Back/Praxis Precision Medicines Partners in GeneDx's Initiative to Transform Pediatric Epilepsy Diagnosis
USA·December 8, 2024·prax

Praxis Precision Medicines Partners in GeneDx's Initiative to Transform Pediatric Epilepsy Diagnosis

ED
Editorial
Cashu Markets·3 min read
TL;DR
  • Praxis Precision Medicines collaborates on a Patient Access Program to improve genetic diagnosis in pediatric epilepsy.
  • The initiative aims to increase genetic diagnosis rates from 19% to nearly 25% for seizure patients.
  • Enhanced access to whole exome sequencing will support personalized treatments and advance research in epilepsy genetics.

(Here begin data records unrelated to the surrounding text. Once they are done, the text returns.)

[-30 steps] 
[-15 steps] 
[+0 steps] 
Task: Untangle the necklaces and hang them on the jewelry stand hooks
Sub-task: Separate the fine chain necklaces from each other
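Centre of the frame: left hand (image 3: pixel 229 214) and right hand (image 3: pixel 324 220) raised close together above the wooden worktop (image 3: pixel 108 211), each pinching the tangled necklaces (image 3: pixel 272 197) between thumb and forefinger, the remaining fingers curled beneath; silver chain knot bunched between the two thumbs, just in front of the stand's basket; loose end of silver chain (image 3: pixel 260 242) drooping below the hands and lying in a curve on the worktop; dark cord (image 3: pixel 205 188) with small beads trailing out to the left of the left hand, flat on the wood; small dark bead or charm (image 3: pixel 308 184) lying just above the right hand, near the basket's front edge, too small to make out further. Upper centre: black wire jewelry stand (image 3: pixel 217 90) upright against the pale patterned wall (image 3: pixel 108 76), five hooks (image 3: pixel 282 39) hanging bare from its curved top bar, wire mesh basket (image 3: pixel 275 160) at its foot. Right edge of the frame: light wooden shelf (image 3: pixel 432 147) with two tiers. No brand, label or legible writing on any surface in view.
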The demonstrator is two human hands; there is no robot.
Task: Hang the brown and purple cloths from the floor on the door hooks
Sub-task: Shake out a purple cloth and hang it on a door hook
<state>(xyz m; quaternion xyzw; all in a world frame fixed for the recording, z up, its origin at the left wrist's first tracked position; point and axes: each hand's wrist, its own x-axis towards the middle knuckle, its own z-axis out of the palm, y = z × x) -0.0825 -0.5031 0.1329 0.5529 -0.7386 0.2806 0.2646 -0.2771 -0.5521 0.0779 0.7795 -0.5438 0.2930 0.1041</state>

Improving Pediatric Epilepsy Diagnosis through Collaborative Innovation

GeneDx, a leader in genomic insights, has launched a groundbreaking Patient Access Program aimed at transforming the diagnostic landscape for pediatric epilepsy. This initiative, in collaboration with Biogen, Praxis Precision Medicines, and Stoke Therapeutics, addresses the significant challenges faced by families navigating the lengthy 5–8-year journey to obtain definitive genetic diagnoses for children with epilepsy. The project acknowledges that while over 700 genes are linked to seizure disorders, most commercial gene panels only test for less than 50% of these, making whole exome sequencing a critical tool for accurate diagnosis. By enhancing access to this advanced testing method, the program is poised to improve the diagnostic yield significantly—offering genetic diagnoses to nearly 25% of seizure patients, compared to just 19% from traditional panels.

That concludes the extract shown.